For developing countries like China, the technology could be crucial to bringing wind power to places where it is currently un-utilized and perhaps too costly to build. For the developed world too, it could make wind power much cheaper, and wind turbines at home a more realistic option.
If licensed to other companies (rather than illegally copied), the technology could help boost China's desperate-to-grow wind power manufacturing industry, which so far has relied on significant cooperation with foreign partners like GE, and has been somewhat stymied by the government's pricing schemes.
But wind is booming in China. It has the world's fifth greatest installed capacity, and is set to reach the government's first major wind goal -- 5 gigawatts by 2010 -- this year.
Though magnets have been used before in pumps and turbines to cut down on the friction of ball bearings, they have typically been electromagnets, which require additional power. The technology behind the generators has not been specified -- obvious concerns about intellectual property in China abound -- but the company has indicated the system relies on a permanent magnet system, which needs no external power, and without which compact DVD and disk drives would not exist.
Many have speculated they use something called Halbach arrays, which help to control the magnetic field. As Jeremy at Worldchanging noted last year, "any permanent magnet system would doubtless need lots of Neodymium ("rare earth") magnets, which may have questionable sustainability when mined in large amounts, but as it happens China is rich in that element." Indeed, China controls 90% of the world market for rare earth elements.

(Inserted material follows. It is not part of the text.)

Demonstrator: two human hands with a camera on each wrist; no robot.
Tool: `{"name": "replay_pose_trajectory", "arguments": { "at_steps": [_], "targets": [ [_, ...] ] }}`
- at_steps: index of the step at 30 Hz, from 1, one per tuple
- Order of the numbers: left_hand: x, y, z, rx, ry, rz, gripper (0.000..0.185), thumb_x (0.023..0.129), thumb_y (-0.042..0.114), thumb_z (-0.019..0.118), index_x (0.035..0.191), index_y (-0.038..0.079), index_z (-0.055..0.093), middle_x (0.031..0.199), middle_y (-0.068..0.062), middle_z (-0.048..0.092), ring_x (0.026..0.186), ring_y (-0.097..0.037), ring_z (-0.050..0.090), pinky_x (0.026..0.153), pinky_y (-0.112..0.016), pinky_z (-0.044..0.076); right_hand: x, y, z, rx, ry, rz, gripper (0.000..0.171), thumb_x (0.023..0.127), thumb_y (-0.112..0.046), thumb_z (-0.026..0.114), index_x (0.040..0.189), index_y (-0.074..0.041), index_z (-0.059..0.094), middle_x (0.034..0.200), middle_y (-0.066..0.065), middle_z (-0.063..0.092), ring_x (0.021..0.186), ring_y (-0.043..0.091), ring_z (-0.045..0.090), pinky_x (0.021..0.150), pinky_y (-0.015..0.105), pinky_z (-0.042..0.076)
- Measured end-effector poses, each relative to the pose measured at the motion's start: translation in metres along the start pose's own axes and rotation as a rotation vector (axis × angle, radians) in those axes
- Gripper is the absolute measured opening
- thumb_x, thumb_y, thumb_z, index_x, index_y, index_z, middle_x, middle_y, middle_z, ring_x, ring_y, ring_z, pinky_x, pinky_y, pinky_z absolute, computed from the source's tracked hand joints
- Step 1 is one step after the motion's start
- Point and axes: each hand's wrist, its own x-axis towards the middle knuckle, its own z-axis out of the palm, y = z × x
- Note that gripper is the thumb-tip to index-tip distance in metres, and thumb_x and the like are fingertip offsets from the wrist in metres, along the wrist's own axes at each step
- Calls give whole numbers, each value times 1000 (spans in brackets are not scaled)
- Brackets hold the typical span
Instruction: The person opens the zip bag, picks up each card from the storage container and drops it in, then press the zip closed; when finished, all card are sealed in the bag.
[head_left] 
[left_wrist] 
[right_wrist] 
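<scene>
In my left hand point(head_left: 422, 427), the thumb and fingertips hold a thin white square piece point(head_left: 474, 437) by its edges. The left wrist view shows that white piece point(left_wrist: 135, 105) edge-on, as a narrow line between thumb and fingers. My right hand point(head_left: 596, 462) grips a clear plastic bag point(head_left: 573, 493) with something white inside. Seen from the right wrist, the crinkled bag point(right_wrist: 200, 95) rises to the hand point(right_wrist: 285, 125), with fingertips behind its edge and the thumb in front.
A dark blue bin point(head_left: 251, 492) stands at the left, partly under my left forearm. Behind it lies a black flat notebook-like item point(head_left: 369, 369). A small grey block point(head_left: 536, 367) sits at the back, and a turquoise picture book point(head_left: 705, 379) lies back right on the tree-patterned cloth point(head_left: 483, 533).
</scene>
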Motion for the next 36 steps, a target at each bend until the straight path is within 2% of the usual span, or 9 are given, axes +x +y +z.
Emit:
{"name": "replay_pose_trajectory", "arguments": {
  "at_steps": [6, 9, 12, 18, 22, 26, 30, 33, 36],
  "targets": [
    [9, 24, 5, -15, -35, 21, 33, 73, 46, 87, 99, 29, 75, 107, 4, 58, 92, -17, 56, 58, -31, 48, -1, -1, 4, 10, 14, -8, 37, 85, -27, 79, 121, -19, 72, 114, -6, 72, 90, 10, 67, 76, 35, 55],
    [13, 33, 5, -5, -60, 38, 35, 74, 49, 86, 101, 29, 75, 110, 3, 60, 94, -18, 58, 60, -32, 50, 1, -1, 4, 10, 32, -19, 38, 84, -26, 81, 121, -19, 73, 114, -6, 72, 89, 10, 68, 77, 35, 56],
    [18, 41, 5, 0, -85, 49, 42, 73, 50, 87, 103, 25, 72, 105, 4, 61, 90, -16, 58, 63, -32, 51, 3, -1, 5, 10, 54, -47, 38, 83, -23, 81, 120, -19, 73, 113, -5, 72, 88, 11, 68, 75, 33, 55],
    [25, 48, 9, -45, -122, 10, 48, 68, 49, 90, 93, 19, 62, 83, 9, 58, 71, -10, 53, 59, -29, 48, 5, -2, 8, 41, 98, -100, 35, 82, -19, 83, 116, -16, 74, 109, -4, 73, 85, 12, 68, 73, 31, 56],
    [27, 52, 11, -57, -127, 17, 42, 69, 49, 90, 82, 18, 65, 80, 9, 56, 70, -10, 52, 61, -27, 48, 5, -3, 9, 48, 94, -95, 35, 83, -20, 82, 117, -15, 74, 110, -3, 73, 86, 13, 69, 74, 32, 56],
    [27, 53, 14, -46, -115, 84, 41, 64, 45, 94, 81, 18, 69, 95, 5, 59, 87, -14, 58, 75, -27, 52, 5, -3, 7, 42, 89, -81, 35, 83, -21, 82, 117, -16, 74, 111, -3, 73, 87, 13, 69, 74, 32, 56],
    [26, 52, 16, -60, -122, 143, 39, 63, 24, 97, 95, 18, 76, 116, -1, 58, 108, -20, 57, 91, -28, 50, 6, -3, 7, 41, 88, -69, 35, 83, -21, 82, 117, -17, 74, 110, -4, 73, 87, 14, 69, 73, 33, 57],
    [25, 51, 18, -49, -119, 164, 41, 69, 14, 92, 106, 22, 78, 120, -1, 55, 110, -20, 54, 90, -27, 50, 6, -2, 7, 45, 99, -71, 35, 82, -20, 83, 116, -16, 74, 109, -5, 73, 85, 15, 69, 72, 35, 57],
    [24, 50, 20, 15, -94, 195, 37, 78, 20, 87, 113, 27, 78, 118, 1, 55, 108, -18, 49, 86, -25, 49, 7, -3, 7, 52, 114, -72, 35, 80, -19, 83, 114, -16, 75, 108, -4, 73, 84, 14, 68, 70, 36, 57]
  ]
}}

The company notes that the generator's efficiency is 20% better than "traditional" wind turbines. Worldchanging goes on to explain that
The inefficiency of a normal windmill's drive train (which includes the gears, shafts, and bearings, everything that moves except the motor and the turbine blades) is not so terribly big at moderate and high wind speeds. According to a paper by California Wind Energy Collaborative at UC Davis, the average wind turbine's drive train is 87-89% efficient from peak wind speeds down to less than half peak wind speed. However, below roughly a third of peak wind speed, things go rapidly downhill, and by about a quarter of peak wind speed, efficiencies are wallowing sadly in the 30-40% range. The Dutch windmill manufacturer Harakosan advertises a wind turbine that has 93 - 94% drive train efficiency all the way from peak wind speed down to a quarter of peak speed.
Either way, for China's growing wind power industry, the maglev is a huge step, and one made even bigger by the current rush to take advantage of China's potential wind power, estimated around 700-1,200 gigawatts. According to the recently releasedChina Wind Power Report 2007, installed capacity in China could reach 50 GW by 2020, accounting for about 4 percent of total power generation.
Zhongke Hengyuan Energy Technology Co Ltd invested 400 million yuan in the construction and expects annual revenue of 1.6 billion yuan.
Clearly, this is only a start. But the technology sounds promising, and might make wind for the home even more attractive. And, with further investment -- and, ahem, better intellectual property protection -- we might see it develop, get scaled up, and transform the economics of wind power.